Growing up, my peers 'tried' to put me on the upcoming rappers in the chi. All I heard back then,shoot em up. Now=put down the guns. #irony— Jabari Parker (@JabariParker) October 14, 2015
But I don't support gun violence, gang violence, and the music behind the movement. and yes, the music does have an influence. #Inverwasafan— Jabari Parker (@JabariParker) October 14, 2015
‘Balling like Jabari Parker, they say I look like him’
Parker has been tabbed basketball’s six-foot-eight Donald Glover doppelgänger for years now.
“I got that actually in my junior year of high school,” Parker said. “He was doing comedy and acting at that time. That was super early on, but I’m a huge Childish Gambino fan. I watch his TV show, I listen to all of his music. I’m proud that I look like him, you know?”
In 2014, Glover escalated the online comparisons by acknowledging them on the 2014 track “Late Night in Kaui” featuring Jaden Smith.

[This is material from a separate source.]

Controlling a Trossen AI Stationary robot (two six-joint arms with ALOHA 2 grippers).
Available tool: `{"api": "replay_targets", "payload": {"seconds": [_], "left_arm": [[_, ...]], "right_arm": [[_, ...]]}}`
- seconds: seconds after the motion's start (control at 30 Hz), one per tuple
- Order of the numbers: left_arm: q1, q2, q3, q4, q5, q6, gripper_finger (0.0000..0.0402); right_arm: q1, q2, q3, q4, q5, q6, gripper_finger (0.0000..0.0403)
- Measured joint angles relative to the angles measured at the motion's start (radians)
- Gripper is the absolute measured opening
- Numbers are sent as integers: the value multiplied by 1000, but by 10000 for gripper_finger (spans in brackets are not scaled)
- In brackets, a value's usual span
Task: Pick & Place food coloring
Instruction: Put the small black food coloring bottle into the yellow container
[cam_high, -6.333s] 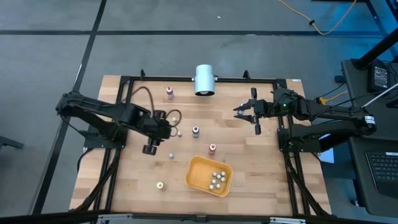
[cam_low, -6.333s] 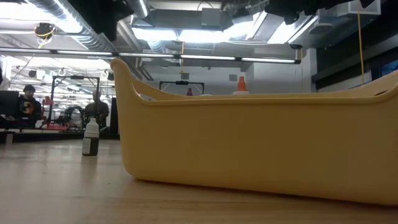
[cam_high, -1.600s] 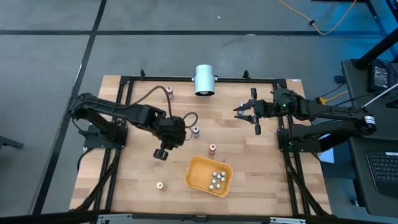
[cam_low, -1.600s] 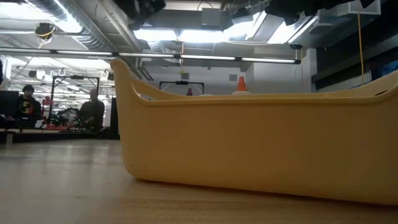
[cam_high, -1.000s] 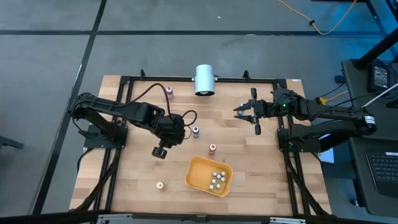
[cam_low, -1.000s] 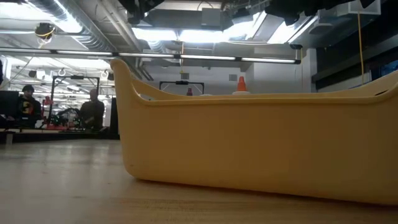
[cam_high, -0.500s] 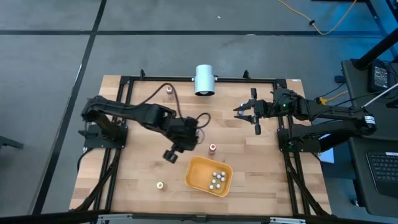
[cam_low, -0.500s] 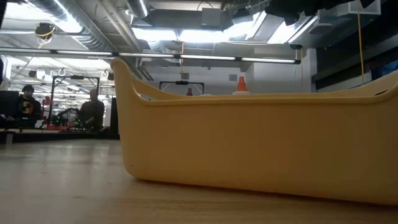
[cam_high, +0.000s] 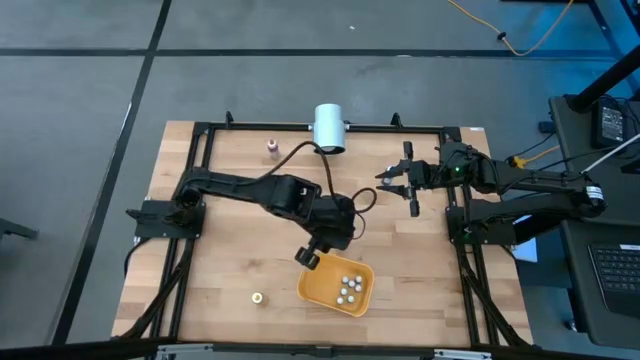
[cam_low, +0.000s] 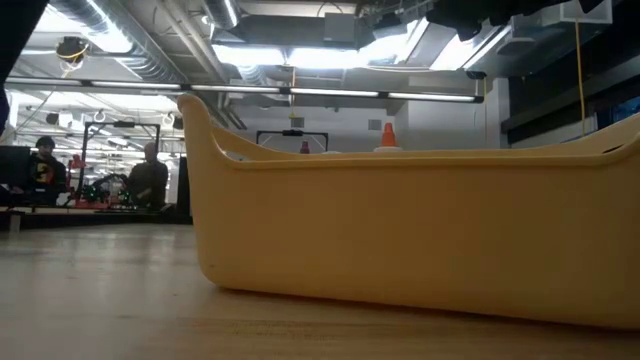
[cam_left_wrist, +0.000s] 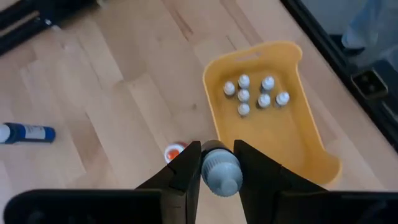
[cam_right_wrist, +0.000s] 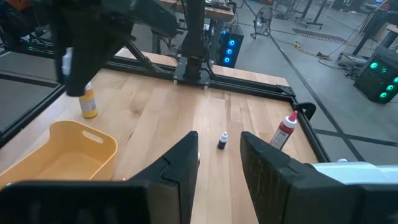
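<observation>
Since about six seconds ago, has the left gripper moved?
Yes. The left gripper has moved from the table's left-centre toward the shallow orange plastic tray, now at its near-left corner, jaws shut on a tiny white-capped bottle.

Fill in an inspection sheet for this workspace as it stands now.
Surface: wooden table, no spills seen.
Job's things: several small bottles in the orange tray; a pink-topped bottle at the far edge; a yellow-topped bottle near the front; a blue bottle lying on its side.
Clutter: white cylinder at the far edge.
Grippers: left gripper shut on a grey-capped bottle, beside the tray; right gripper open, holding nothing, over the table's right part.
Cables: black cable looping off the left arm; yellow cable on the floor.
Surroundings: people far behind the table.
</observation>
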Motion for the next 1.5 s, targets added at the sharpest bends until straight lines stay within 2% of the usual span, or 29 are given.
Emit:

Balling like Jabari Parker, they say I look like him
If we met, bet it would be awkward break out the Sudafed
“Yeah, my boy actually told me,” Parker said of when he found out about the shout out. “I was like, ‘man. He’s doing that?’ The album before that was big, ‘Because the Internet,’ so it was huge.”
Glover and Parker have never actually met, but now playing in the same city his award-winning show “Atlanta” films in, Parker said that he wouldn’t be opposed to receiving an invite to join the likes of Michael Vick, Katt Williams and Migos to make an uncanny cameo on the series.
“If he did give me the chance and opportunity, I’d take it,” Parker said. “I’m not some superstar, I’m really low-key, but stuff like that I don’t take for granted.”